_Assignment_: Read the data below. Every line holding the string "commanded" must be copied.

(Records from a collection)
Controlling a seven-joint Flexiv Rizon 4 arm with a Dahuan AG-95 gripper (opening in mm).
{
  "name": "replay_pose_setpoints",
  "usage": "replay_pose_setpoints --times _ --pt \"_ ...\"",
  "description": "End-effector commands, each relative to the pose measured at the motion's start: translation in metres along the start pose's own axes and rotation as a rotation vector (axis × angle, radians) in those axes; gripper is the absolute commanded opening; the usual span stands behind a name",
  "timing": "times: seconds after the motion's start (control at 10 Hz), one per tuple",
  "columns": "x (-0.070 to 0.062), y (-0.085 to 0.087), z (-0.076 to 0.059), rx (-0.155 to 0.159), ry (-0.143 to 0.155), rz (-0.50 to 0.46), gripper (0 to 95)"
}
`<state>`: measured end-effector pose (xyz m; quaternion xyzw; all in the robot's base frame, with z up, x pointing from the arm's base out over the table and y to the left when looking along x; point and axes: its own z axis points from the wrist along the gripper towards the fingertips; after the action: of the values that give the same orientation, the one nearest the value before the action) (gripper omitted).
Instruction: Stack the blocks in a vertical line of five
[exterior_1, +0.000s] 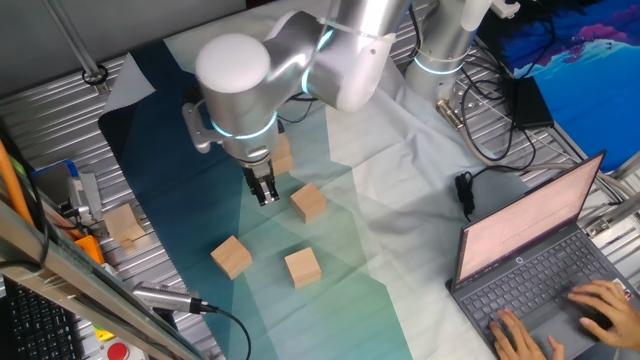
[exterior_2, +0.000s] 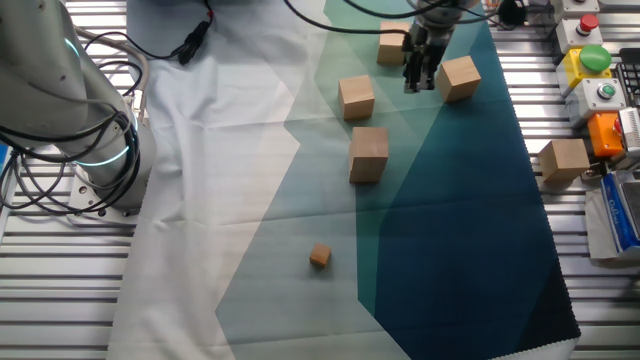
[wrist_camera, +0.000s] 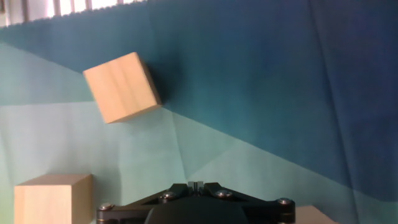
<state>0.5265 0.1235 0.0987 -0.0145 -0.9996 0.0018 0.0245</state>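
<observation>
The tool (exterior_1: 266, 193) hangs just above the cloth (exterior_1: 350, 250) with its fingers drawn narrow and nothing between them. From the hand view only the black base of the fingers shows at the bottom edge, so the exact gap is hard to read.

Blocks lie scattered around it, none stacked on a lone base yet. One block (exterior_2: 459, 78) sits just right of the tool in the other fixed view, one (exterior_2: 393, 44) just upper left of it, and one (exterior_2: 356, 97) to its left. Lower in that frame a taller pile (exterior_2: 368, 153) looks like two blocks already stacked, though the angle makes this uncertain.

The blocks are plain wooden cubes: stiff, light, with flat smooth faces. I judge they will hold well if taken across two opposite side faces near the middle, squared to the fingers; a tilted grip could twist one and upset the pile.

The cloth is soft and creased, teal and white, over a ribbed metal bench (exterior_2: 60, 300). A small cube (exterior_2: 319, 257) lies lower centre. A paler cube (exterior_2: 564, 160) rests off the cloth at right. In one fixed view a laptop (exterior_1: 540, 270) with hands (exterior_1: 600, 305) typing fills the lower right.
</observation>
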Motion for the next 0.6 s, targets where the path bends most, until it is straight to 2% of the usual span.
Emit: replay_pose_setpoints --times 0.1,0.6 --pt "0.0013 -0.0002 0.0 -0.004 0.006 -0.099 0.0" --pt "0.0013 -0.0002 0.0 -0.008 0.023 -0.124 0.0"
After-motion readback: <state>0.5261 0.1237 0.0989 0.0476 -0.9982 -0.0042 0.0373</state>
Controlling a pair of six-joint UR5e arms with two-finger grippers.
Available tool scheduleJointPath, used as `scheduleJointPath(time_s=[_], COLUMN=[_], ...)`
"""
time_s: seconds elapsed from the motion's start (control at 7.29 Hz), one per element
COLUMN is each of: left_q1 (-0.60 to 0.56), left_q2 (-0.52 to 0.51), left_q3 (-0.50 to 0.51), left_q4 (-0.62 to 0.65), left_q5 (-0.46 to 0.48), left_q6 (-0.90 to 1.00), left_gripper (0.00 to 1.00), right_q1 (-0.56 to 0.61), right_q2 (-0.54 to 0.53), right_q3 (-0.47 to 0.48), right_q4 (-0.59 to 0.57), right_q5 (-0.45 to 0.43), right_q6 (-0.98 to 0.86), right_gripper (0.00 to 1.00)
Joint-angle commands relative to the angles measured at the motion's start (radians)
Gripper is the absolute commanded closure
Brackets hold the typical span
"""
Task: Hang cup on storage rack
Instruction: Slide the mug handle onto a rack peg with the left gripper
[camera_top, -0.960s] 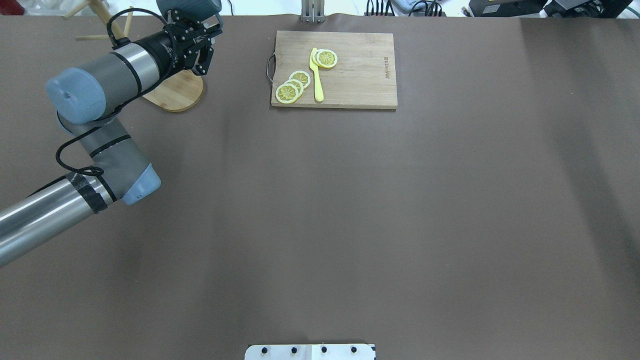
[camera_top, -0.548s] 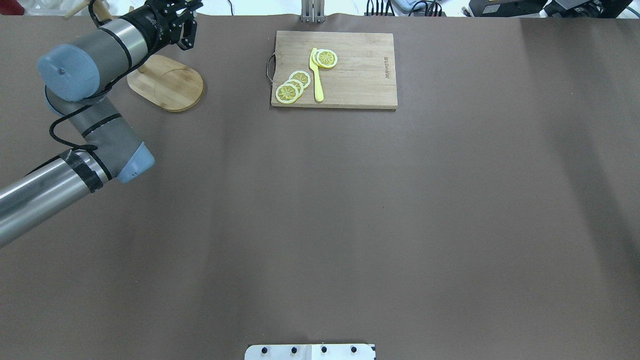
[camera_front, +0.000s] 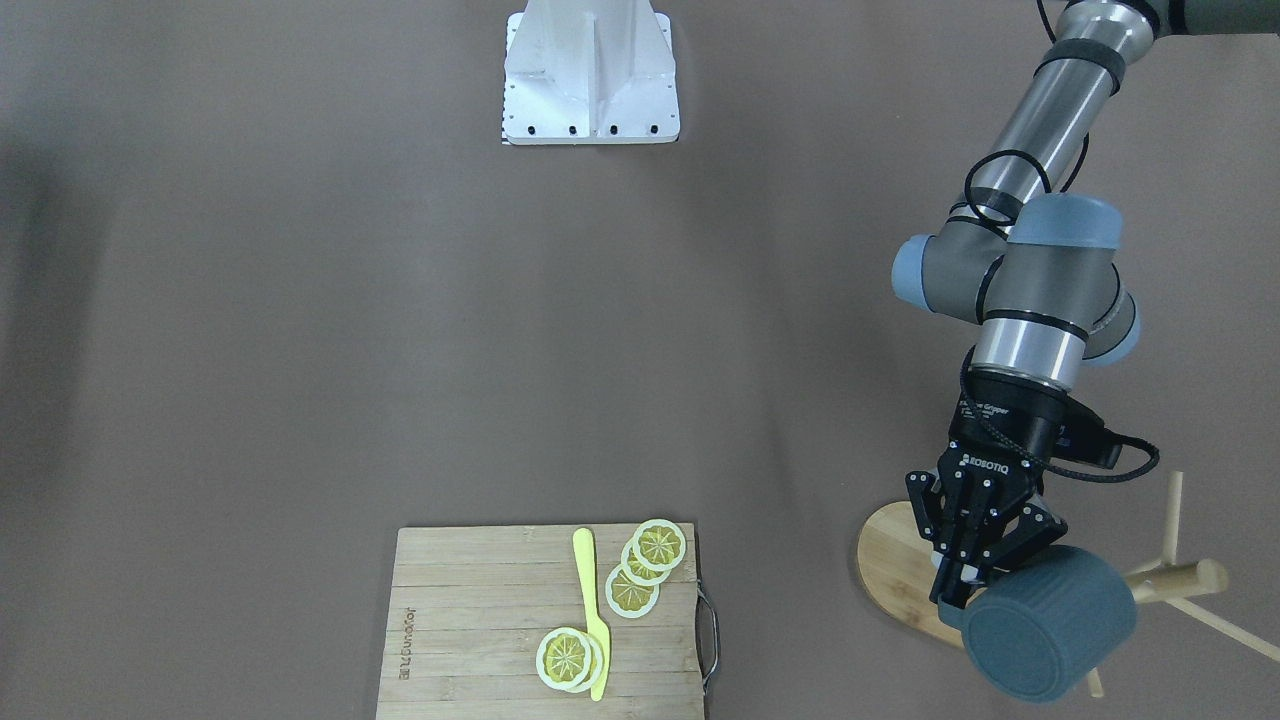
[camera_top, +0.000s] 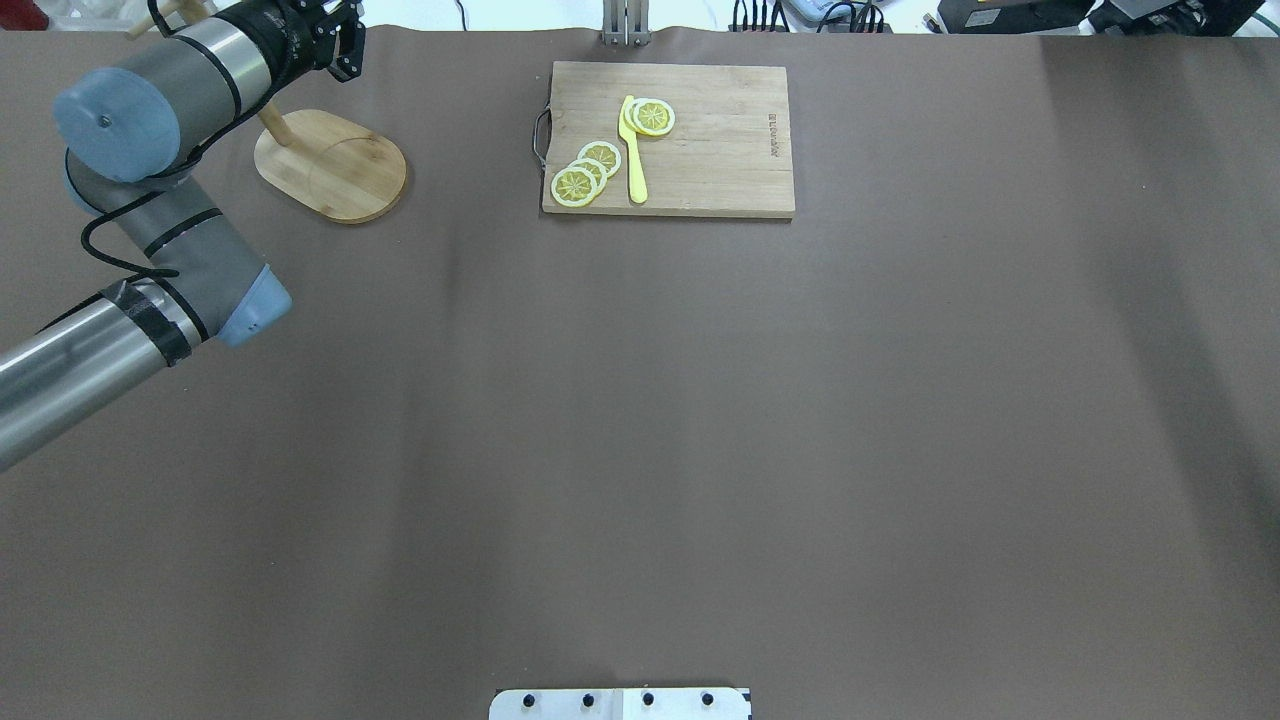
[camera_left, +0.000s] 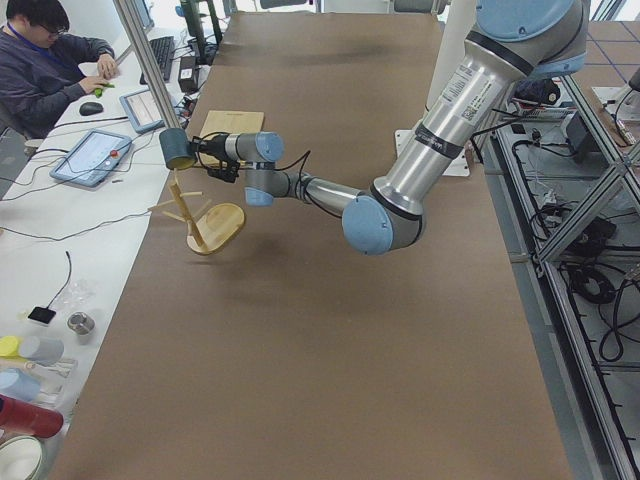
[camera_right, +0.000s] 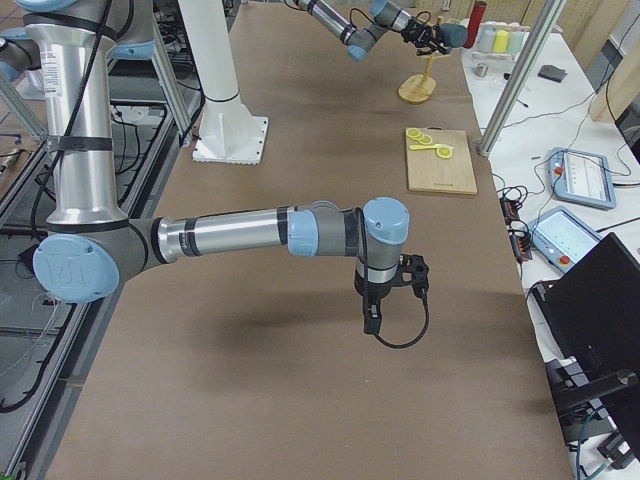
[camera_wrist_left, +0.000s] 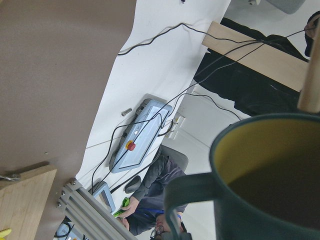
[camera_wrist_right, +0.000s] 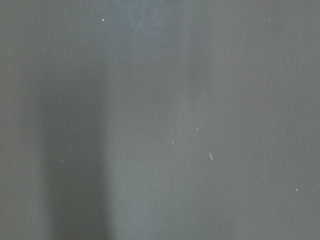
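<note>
One cup (camera_front: 1050, 625) is aloft at the far left of the table (camera_front: 300, 300), just beside the pegs (camera_front: 1180, 580) of the rack (camera_front: 893, 572), its rim pinched by our left gripper (camera_front: 958, 592). Pick-up looks done to us; threading the handle (camera_wrist_left: 187, 192) onto a peg remains. Whether our right gripper (camera_right: 372, 322) is spread or pressed together, we cannot tell.

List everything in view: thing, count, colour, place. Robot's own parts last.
cup: 1, slate blue, yellowish inside; in the left gripper, above the storage rack.
storage rack: 1, light wood; far left corner of the table.
cutting board: 1, light wood, metal handle; far edge, middle.
lemon slices: 5, yellow; on the board, overlapping.
knife: 1, yellow; on the board among the slices.
person: 1, dark top; seated at the desk beyond the table.
left gripper: 1, black; shut on the cup.
right gripper: 1, black; hanging over bare table, open or shut unclear.
</note>
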Motion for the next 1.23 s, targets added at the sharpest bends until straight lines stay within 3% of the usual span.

_Finished task_:
  "description": "End-effector commands, each relative to the pose measured at the motion's start: translation in metres along the start pose's own axes and rotation as a rotation vector (axis × angle, radians) in those axes; gripper is the absolute commanded opening; the usual span stands behind a name",
Gripper is the absolute commanded closure

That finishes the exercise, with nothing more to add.